Shortlands and Park Langley by-election, 2 May 2024
| Party |  | Candidate | Votes | % | ±% |
|---|---|---|---|---|---|
|  | Conservative | Gemma Turrell | 2,835 | 42.4 | −2.5 |
|  | Labour | Charlotte Grievson | 2,005 | 30.0 | −0.6 |
|  | Liberal Democrats | Gita Bapat | 836 | 12.5 | −8.9 |
|  | Reform | Edward Apostolides | 417 | 6.2 | +3.1 |
|  | Green | Louis Goddard-Glen | 374 | 5.6 | +5.6 |
|  | Independent | Brendan Donegan | 219 | 3.3 | +3.3 |
| Majority |  |  | 830 | 12.4 |  |
| Turnout |  |  | 6,686 |  |  |
|  | Conservative hold |  | Swing |  |  |

The by-election was called following the resignation of Cllr Aisha Cuthbert.

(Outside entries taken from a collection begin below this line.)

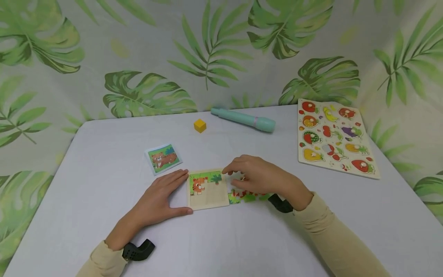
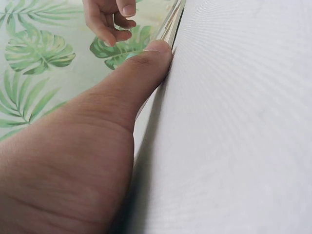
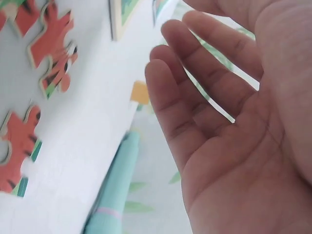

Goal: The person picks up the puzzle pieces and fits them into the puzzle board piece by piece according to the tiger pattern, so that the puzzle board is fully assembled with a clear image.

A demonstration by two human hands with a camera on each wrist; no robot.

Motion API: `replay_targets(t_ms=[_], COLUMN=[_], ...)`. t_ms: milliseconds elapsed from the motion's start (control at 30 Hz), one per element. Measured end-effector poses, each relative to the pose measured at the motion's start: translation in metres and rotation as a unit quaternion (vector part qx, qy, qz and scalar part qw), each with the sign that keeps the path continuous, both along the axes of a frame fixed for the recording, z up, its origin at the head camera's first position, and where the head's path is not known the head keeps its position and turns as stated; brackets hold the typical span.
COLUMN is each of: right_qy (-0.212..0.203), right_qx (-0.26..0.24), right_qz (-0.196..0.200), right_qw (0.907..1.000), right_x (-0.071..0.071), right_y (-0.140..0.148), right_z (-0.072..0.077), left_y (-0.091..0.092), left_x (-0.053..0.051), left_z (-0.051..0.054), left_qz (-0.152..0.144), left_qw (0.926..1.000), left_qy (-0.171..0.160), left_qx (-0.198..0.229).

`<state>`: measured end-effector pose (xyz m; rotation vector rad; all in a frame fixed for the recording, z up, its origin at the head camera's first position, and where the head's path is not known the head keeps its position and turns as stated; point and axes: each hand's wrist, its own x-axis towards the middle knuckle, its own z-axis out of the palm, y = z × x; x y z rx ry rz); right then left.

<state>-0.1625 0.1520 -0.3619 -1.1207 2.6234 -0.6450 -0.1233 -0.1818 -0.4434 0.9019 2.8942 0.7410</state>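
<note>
A wooden puzzle tray (image 1: 209,201) lies on the table, partly filled along its top and left with pieces showing an orange tiger's head (image 1: 199,185) and a green bush. My left hand (image 1: 160,198) rests at the tray's left edge, fingertips at the upper corner and thumb at the lower one. My right hand (image 1: 257,175) hovers by the tray's upper right corner with relaxed fingers; its palm shows bare in the right wrist view. Beneath and beside it lie several loose puzzle pieces (image 1: 250,197), partly hidden in the head view. Red-orange pieces (image 3: 19,146) appear in the right wrist view.
Behind the left hand lies a tiger picture card (image 1: 164,158). Farther back are a yellow cube (image 1: 200,125) and a mint-green tube-shaped object (image 1: 243,118). A fruit peg board (image 1: 333,138) lies at the right. A leaf-print cloth (image 1: 221,57) hangs behind the table.
</note>
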Motion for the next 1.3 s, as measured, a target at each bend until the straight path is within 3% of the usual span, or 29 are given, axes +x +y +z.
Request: replay_targets(t_ms=[433, 733, 1300], right_qy=[-0.073, -0.080, -0.089], right_qx=[0.012, 0.016, 0.062], right_qz=[-0.023, -0.007, -0.018], right_qw=[0.9970, 0.9966, 0.9940], right_x=[-0.012, -0.017, -0.022], right_y=[0.021, 0.031, 0.036], right_z=[0.002, -0.005, -0.013], left_y=[0.001, 0.000, 0.000], left_x=[0.000, 0.000, 0.001], left_z=[0.001, 0.000, 0.002], left_qz=[0.000, 0.000, 0.001], left_qw=[1.0000, 1.0000, 1.0000], left_qy=[-0.002, -0.001, -0.001], left_qx=[0.005, -0.001, 0.001])
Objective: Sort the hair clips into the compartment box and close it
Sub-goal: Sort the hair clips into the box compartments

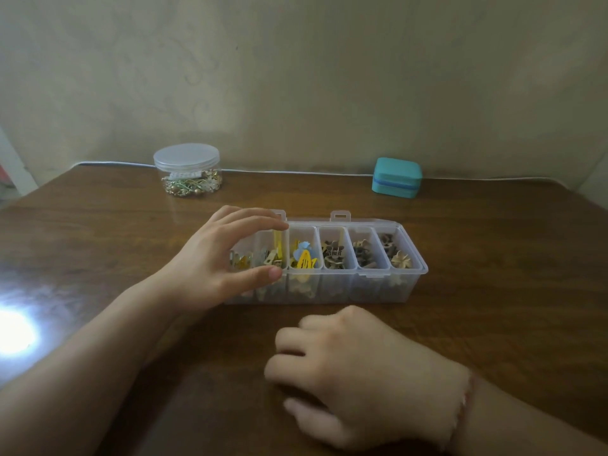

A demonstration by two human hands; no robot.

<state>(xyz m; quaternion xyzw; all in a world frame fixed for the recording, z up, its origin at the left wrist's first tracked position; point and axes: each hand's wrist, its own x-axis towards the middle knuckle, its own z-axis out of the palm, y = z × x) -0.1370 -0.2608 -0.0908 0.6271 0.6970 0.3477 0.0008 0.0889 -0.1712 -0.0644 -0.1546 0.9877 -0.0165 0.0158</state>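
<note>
- Brown wooden surface (98,245): the compartment box (385,287) is set at centre, clips sorted inside.
- Left hand (214,258): fingers spread over its left end, nothing held.
- Right hand (348,373): fingers curled; contents cannot be told.
- Box judged light, stiff, slippery; take by its ends.

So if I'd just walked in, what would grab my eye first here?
Probably the clear compartment box at the middle of the wooden table, its sections filled with yellow and brown hair clips. The left hand is cupped over its left end, while the right hand rests curled on the table in front. Behind stand a clear round jar and a teal case.
</note>
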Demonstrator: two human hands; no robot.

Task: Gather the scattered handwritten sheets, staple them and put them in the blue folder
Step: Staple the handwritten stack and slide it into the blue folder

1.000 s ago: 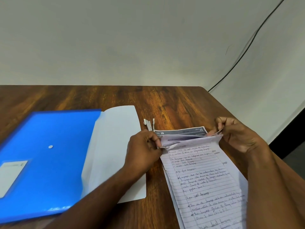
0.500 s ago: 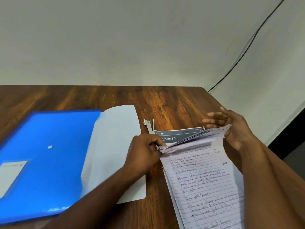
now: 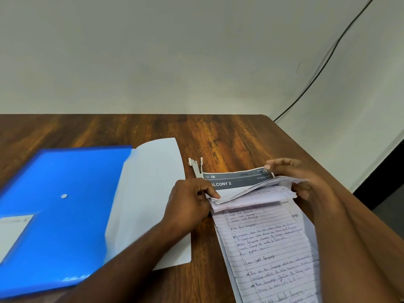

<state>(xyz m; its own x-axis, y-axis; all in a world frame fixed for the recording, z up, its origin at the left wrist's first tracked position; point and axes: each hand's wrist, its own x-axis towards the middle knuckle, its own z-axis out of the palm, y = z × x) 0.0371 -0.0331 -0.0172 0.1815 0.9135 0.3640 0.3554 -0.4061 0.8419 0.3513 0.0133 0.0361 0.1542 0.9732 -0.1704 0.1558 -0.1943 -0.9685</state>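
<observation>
A stack of lined handwritten sheets (image 3: 269, 243) lies on the wooden table (image 3: 229, 136), its far ends lifted and fanned. My left hand (image 3: 190, 202) pinches the stack's top left corner. My right hand (image 3: 295, 178) holds the raised right corner of the sheets. Under them lies a printed page with a grey header (image 3: 236, 179). The blue folder (image 3: 59, 213) lies open at the left, its white flap (image 3: 150, 197) spread toward the sheets. A small white stapler-like object (image 3: 196, 166) sits just beyond the papers.
The table's right edge and rounded far corner (image 3: 265, 117) lie close to my right hand. A black cable (image 3: 323, 60) runs down the wall behind. Bare wood shows at the far left.
My right hand has come back down onto the lifted sheets and closed round their right corner. The left hand has kept its pinch on the left corner. The folder has not moved.
</observation>
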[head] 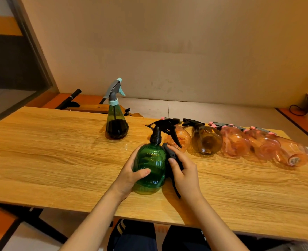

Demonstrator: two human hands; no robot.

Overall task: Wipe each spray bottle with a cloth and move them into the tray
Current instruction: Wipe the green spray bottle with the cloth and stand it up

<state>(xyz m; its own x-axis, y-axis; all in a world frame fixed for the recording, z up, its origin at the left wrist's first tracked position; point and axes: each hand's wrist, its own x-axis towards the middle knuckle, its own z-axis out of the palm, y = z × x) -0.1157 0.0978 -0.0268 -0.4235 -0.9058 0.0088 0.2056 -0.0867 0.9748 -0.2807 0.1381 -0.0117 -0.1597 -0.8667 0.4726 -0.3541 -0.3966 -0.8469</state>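
Two hands point(131, 171) point(184, 171) around green bottle point(149, 163), dark cloth point(173, 158) seemingly under right fingers point(173, 167)

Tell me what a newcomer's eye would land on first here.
First, the round green spray bottle at the table's centre, gripped by the left hand while the right hand presses a black cloth to its side. Next, the row of pink and amber spray bottles lying toppled to the right.

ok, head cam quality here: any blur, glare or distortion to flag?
Head view: warm orange cast overall; wide-angle bending bows the table edge; the lying pink bottles at the right are smeared and soft; small glare spots on the green bottle; left hand and right hand fairly sharp.
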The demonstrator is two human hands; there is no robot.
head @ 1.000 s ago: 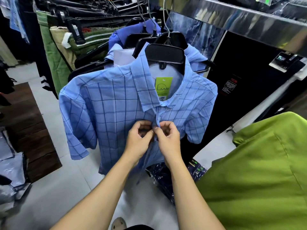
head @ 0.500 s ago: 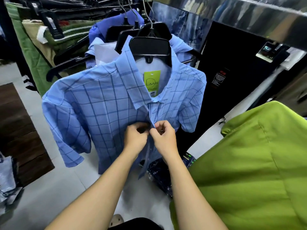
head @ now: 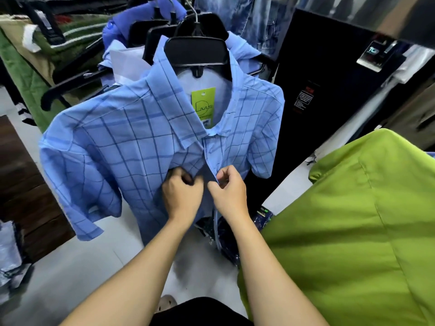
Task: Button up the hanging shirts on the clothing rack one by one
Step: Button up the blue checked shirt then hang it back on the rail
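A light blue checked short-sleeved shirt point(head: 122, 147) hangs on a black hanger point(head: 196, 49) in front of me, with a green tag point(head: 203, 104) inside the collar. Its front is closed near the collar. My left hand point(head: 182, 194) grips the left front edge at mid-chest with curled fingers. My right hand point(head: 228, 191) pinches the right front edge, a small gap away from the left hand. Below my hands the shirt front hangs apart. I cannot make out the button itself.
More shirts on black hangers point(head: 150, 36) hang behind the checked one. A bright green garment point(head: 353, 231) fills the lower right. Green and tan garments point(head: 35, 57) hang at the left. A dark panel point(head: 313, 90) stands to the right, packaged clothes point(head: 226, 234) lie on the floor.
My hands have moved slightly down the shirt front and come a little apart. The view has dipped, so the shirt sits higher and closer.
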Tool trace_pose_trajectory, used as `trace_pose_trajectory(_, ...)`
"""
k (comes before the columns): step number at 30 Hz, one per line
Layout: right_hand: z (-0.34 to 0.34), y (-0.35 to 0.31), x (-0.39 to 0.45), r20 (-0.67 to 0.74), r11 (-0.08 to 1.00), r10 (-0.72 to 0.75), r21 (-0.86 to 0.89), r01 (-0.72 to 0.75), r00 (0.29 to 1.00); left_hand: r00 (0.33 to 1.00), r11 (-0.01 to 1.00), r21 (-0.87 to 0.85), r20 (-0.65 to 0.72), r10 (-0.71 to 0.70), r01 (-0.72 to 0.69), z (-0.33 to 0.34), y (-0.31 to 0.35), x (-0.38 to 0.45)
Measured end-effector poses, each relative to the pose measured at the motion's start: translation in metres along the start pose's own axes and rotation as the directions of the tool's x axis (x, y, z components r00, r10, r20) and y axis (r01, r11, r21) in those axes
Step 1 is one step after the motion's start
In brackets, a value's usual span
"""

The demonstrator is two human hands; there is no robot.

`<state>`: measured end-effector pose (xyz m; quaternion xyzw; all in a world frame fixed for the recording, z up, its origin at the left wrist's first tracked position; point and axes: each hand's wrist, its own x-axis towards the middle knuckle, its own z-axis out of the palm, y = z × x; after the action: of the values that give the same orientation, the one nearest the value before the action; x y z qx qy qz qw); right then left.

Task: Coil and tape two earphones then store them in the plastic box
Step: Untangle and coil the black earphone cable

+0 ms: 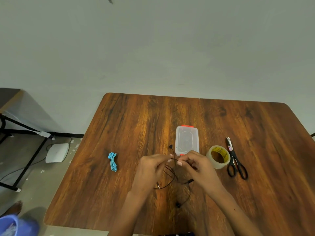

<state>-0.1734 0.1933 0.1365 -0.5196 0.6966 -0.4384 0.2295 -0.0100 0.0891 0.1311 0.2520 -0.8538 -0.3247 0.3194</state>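
Pinching the black earphone (172, 174) cord between fingertips, the left hand (150, 169) and right hand (196, 166) each keep a narrow grip on it near the middle of the tabletop (136, 116); its loops and earbuds trail loose toward the near edge, so this coil looks barely begun. Toward the left edge lies the blue earphone (112, 161), already bundled; whether it is taped I cannot tell. Just beyond the hands, the plastic box (187, 139) sits lidded, with the tape roll (218, 156) and scissors (236, 160) toward the right edge.

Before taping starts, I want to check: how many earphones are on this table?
2. The blue earphone lies bundled at the table's left. The black earphone is pinched by the left hand and right hand.
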Motion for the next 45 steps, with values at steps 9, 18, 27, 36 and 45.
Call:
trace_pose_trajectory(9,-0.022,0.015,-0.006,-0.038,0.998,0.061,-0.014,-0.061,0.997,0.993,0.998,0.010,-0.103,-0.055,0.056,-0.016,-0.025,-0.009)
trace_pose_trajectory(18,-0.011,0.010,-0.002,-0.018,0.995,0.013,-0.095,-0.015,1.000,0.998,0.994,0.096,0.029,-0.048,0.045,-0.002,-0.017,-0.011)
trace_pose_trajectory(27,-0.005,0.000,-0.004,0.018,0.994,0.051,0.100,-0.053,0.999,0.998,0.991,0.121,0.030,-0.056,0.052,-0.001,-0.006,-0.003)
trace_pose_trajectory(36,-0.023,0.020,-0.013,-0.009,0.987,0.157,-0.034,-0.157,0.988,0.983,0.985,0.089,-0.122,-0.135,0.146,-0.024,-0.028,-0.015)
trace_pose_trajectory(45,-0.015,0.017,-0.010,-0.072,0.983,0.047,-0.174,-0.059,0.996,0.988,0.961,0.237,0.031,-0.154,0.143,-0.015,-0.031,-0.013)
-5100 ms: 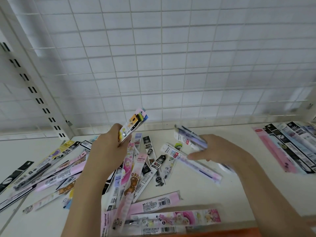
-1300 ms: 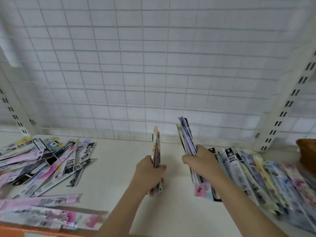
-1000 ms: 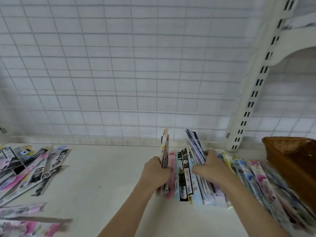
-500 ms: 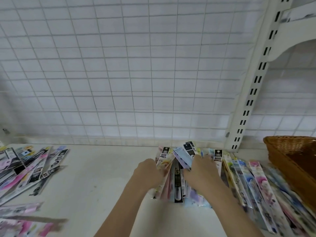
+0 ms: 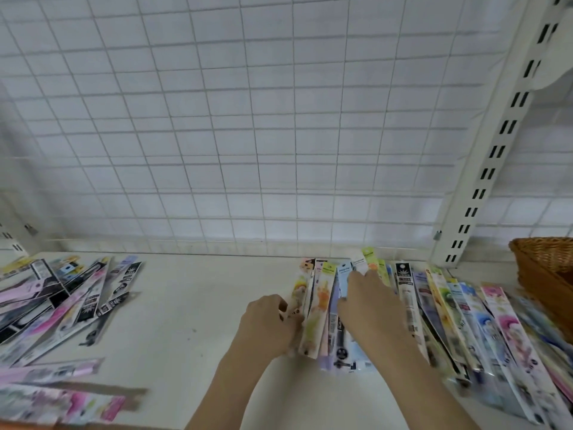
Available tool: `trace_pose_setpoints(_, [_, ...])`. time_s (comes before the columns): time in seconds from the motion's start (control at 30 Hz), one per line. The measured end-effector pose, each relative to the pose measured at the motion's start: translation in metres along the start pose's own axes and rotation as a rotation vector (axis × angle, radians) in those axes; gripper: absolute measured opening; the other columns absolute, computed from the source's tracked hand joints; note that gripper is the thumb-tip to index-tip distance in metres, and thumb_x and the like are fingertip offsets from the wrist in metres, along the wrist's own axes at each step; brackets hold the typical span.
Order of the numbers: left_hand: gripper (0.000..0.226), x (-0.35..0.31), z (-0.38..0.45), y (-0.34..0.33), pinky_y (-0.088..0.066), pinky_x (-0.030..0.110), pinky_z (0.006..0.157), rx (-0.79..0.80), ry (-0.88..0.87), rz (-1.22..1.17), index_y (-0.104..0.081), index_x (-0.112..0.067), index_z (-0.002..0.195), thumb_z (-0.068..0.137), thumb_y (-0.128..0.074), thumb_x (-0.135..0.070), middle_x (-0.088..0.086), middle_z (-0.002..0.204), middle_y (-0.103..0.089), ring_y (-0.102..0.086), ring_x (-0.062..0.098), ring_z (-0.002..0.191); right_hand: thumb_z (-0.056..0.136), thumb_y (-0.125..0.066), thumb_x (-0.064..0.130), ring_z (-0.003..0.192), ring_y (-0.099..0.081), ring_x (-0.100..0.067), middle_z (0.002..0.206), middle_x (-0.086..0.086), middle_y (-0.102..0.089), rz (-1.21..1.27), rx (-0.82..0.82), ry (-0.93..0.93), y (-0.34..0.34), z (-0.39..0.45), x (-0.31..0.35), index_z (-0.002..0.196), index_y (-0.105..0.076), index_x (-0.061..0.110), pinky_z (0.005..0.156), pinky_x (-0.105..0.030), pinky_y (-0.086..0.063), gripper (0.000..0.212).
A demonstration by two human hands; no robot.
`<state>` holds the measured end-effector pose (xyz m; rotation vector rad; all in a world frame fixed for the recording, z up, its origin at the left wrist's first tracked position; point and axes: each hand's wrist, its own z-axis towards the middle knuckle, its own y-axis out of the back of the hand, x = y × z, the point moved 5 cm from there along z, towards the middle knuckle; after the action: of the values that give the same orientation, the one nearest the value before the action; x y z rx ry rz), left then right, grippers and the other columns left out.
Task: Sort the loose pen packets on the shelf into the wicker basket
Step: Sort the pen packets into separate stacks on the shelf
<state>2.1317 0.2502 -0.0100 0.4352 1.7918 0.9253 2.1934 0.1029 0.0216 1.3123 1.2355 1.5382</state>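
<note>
Nearest edge, left: several pink pen packets [image 5: 59,398] lying flat along the front of the white shelf [image 5: 186,305], blurred.

Mid shelf, left: a loose heap of pen packets [image 5: 65,299], black, pink and yellow, crossing one another at angles.

Mid shelf, centre: left hand [image 5: 268,325], fingers curled against the left edge of a fanned row of packets [image 5: 322,308], thumb at the outermost packet (whether it pinches that packet or merely presses its edge cannot be told). Just beside it, right hand [image 5: 370,308], palm down, fingers laid fairly straight over the middle of the same row, pressing it to the shelf. The two hands are near each other, not touching.

Mid shelf, right: a further spread of packets [image 5: 483,324], side by side, running out toward the lower right corner, blurred at the far end.

Right edge: wicker basket [image 5: 548,274], brown, partly out of view, standing on the shelf just beside that spread; its contents cannot be seen.

Rear: white wire grid panel [image 5: 248,135]; slotted upright [image 5: 496,141] at right.
</note>
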Motion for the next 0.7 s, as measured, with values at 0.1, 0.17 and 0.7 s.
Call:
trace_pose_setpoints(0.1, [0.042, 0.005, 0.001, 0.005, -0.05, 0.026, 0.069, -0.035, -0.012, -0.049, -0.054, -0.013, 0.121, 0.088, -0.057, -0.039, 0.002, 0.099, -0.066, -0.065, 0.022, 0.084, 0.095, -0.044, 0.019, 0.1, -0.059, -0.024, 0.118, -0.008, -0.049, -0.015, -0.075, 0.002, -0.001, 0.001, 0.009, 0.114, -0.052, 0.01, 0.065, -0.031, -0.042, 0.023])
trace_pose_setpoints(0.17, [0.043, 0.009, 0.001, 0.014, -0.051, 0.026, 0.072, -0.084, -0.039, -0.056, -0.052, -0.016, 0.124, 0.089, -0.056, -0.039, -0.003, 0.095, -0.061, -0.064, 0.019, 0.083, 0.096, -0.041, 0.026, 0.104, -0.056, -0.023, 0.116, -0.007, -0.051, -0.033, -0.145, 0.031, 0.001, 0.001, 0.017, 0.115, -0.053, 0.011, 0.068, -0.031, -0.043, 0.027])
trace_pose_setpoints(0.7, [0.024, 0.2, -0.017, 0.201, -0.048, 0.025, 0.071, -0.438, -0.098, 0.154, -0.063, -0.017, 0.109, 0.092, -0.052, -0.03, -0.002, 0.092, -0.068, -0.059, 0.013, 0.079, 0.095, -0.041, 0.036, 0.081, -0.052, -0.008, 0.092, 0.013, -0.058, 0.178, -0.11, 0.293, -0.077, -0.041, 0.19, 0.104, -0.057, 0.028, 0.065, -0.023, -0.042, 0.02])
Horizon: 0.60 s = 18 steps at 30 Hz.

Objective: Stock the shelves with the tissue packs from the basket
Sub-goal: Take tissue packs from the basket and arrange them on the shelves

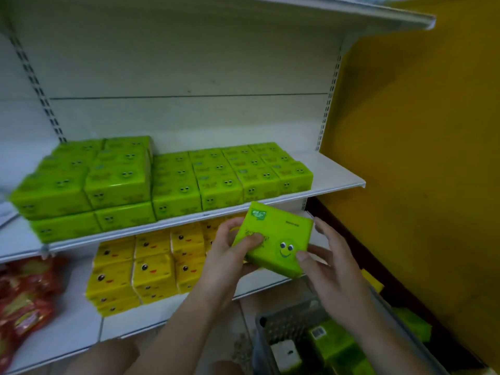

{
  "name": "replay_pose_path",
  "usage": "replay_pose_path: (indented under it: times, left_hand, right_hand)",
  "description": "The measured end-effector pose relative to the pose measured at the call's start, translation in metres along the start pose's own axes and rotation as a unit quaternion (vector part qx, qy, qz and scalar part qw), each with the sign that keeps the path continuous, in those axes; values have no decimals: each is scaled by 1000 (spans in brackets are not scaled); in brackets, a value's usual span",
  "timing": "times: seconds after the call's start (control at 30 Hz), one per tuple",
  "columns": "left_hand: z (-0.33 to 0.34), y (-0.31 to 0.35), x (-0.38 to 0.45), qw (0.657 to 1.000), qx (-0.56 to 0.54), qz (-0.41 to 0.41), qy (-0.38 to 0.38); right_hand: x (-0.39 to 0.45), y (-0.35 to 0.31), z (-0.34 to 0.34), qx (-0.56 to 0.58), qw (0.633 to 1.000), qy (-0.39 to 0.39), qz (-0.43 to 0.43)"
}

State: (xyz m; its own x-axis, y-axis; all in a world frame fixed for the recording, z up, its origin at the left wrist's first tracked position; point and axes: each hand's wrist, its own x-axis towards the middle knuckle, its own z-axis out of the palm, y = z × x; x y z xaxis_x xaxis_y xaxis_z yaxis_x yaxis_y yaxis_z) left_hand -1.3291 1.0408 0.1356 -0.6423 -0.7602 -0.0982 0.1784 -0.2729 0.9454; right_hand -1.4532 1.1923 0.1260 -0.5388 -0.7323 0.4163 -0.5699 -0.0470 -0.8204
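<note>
A green tissue pack [278,236] with a smiley face is held between both hands, just below the front edge of the middle shelf [341,174]. My left hand [227,255] grips its left side, thumb on top. My right hand [330,263] holds its right corner, thumb on the top face and fingers behind. Rows of green tissue packs [167,180] fill the middle shelf from the left, stacked two high at the far left. The grey basket [286,320] sits low right and holds more green packs [335,345].
Bare shelf board remains at the right end of the middle shelf. Yellow tissue packs [146,269] sit on the lower shelf [81,328], with red bags [24,299] to their left. An upper shelf [351,14] hangs overhead. A yellow wall [422,147] bounds the right.
</note>
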Motion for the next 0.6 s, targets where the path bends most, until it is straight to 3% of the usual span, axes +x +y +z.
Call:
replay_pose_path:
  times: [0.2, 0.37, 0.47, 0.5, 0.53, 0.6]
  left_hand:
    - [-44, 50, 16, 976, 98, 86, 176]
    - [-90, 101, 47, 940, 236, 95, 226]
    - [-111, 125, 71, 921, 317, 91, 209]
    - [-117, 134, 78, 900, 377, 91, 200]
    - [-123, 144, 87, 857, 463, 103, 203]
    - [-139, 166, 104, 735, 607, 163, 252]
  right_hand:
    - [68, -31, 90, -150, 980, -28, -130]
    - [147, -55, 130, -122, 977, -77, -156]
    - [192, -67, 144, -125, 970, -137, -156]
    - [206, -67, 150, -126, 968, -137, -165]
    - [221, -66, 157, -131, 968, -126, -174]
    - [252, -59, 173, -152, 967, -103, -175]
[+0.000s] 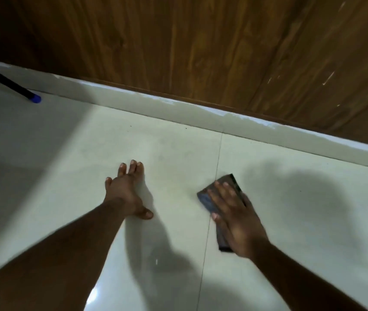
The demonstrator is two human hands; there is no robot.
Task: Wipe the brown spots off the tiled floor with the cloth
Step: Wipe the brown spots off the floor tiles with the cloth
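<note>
Here the right hand presses a dark folded cloth flat under straight fingers beside the grout line of the pale glossy tiled floor, while the left hand, fingers spread, rests on the tile, likely bracing the lean; tiny dark specks lie near the skirting

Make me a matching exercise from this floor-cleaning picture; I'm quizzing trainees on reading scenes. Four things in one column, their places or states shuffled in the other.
Things:
1. cloth
2. left hand
3. black pole with blue tip
4. wooden panel

Places or states:
A. fingers spread, flat on the bare tile
B. rises behind the pale skirting
C. pressed to the floor under the right hand
D. lies at far left, near the skirting

Pairs: 1-C, 2-A, 3-D, 4-B
</note>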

Bromley Common and Holwood by-election, 24 July 2025
| Party |  | Candidate | Votes | % | ±% |
|  | Reform | Alan Cook | 1,342 | 34.0 |  |
|  | Conservative | Ian Payne | 1,161 | 29.4 |  |
|  | Labour | Elizabeth Morgan | 720 | 18.2 |  |
|  | Liberal Democrats | Laura McCracken | 540 | 13.7 |  |
|  | Green | Ruth Fabricant | 185 | 4.7 |  |
| Majority |  |  | 181 | 4.6 |  |
| Turnout |  |  | 3,948 | 28% |  |
|  | Reform gain from Conservative |  |  |  |

The by-election was called following the death of Conservative councillor Jonathan Laidlaw.